• **Action item**: Give the number of lines in the data that hold the string "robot". Nothing else is needed.

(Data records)
*** Block opens ***

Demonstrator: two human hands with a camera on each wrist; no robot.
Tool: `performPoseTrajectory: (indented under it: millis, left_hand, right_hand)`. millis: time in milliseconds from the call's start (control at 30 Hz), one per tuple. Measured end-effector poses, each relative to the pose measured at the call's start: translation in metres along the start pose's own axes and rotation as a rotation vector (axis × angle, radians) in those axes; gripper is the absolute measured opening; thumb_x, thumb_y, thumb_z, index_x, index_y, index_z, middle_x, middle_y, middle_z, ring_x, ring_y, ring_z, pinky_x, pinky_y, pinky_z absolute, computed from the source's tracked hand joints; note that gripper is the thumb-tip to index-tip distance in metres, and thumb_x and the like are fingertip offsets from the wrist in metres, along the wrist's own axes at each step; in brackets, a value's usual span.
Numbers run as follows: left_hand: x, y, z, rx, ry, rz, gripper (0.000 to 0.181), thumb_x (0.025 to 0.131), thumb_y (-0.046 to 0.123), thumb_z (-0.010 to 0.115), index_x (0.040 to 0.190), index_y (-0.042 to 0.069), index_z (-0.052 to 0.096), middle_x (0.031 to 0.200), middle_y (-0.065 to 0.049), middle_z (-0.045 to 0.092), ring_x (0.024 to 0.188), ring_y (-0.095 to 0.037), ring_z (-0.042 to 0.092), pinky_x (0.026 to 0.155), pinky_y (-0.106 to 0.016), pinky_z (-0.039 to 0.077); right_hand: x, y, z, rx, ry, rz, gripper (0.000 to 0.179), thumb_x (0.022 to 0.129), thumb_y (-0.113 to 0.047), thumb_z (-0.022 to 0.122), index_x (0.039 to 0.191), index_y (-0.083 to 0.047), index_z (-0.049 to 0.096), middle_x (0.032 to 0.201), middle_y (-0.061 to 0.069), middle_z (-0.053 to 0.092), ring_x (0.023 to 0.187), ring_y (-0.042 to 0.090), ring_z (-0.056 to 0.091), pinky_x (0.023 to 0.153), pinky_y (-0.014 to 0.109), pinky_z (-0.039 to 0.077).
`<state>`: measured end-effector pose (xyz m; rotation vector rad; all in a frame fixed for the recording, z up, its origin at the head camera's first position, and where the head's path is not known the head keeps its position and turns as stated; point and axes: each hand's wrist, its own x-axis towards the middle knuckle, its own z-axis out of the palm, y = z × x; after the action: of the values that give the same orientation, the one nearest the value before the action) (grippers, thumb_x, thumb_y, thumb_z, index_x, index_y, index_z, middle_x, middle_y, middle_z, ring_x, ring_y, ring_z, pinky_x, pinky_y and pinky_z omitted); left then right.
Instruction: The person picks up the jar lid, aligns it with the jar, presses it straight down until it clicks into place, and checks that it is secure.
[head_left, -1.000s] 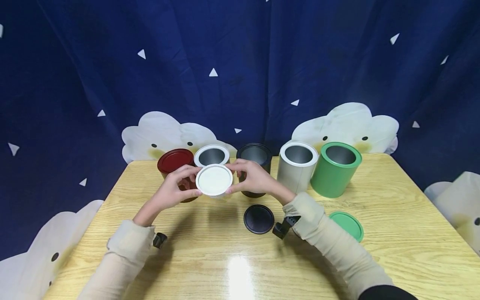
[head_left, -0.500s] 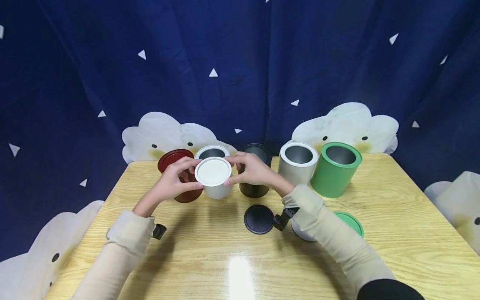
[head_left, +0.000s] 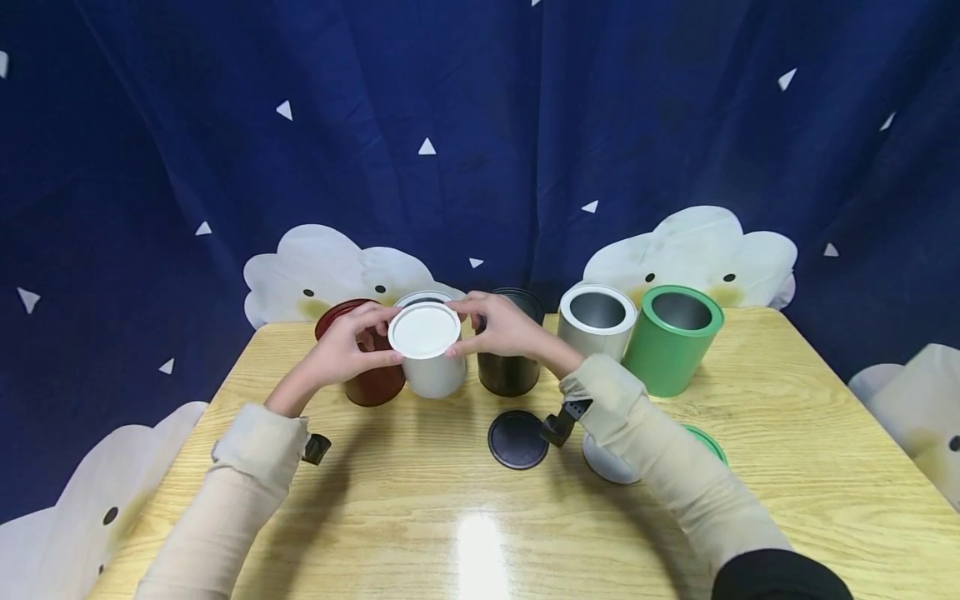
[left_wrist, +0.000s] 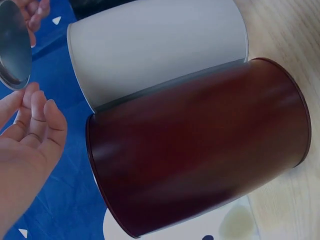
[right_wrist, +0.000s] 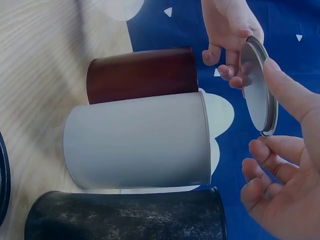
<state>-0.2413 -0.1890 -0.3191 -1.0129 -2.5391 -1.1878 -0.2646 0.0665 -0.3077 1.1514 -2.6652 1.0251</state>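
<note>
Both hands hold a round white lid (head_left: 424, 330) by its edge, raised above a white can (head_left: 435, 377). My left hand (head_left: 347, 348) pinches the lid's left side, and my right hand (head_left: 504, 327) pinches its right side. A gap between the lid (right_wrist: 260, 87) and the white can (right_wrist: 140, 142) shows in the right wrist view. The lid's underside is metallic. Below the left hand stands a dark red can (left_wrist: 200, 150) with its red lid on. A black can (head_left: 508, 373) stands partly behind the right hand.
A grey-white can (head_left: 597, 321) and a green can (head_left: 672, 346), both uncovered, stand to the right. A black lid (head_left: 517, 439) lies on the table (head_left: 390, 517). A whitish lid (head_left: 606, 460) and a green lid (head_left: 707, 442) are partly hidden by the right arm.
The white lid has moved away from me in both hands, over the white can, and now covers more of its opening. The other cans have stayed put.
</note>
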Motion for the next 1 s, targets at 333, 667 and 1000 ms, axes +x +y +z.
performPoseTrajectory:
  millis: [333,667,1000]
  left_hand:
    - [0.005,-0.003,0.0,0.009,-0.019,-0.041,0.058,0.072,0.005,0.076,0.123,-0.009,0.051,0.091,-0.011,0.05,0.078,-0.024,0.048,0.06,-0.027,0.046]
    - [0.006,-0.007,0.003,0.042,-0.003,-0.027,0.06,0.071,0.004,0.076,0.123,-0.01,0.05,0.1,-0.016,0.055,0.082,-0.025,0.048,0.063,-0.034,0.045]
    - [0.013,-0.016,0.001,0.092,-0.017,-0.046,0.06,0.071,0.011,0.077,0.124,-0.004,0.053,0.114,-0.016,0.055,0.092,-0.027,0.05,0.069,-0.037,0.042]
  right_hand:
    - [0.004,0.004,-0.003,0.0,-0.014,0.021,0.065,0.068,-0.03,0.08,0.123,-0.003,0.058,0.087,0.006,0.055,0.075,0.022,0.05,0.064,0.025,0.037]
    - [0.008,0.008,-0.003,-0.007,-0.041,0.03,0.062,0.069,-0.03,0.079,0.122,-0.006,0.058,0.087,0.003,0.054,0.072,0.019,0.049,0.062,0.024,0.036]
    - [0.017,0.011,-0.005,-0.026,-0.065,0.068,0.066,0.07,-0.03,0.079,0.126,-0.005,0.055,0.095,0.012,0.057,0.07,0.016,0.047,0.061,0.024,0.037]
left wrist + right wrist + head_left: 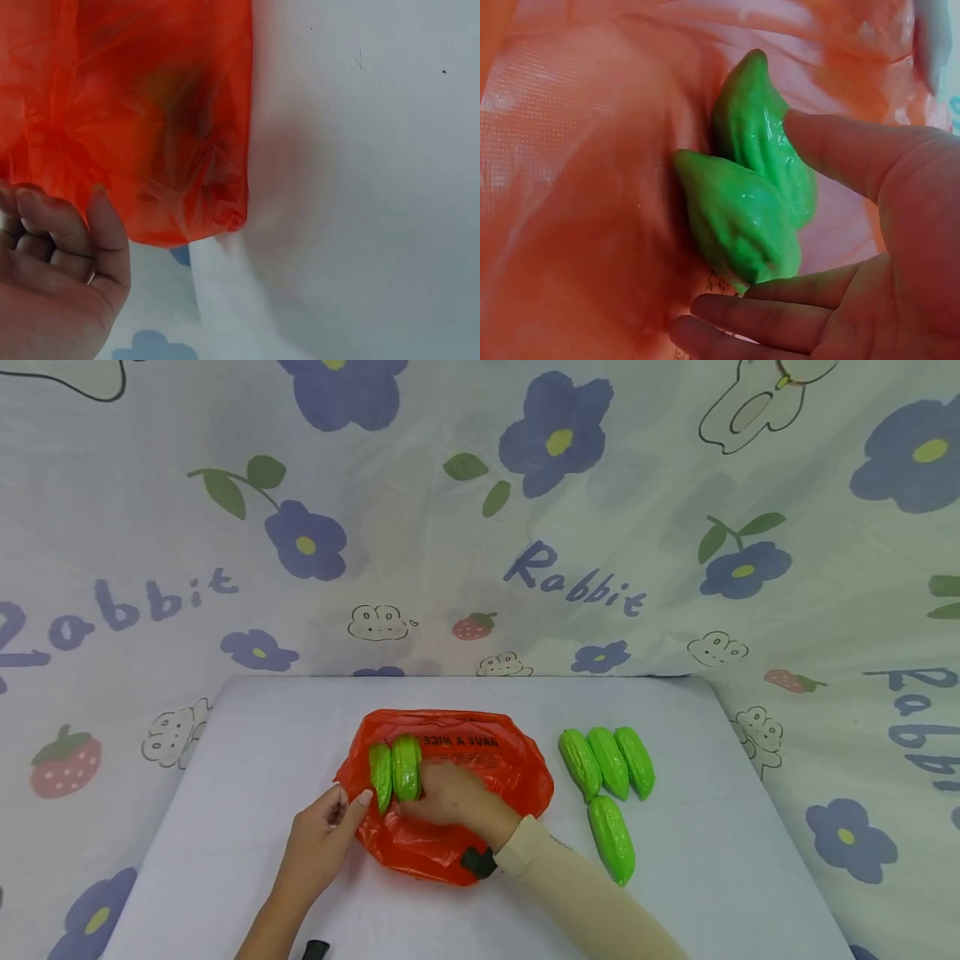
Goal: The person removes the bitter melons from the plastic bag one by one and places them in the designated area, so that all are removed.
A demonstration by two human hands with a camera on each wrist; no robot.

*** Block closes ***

• **Solution**: 2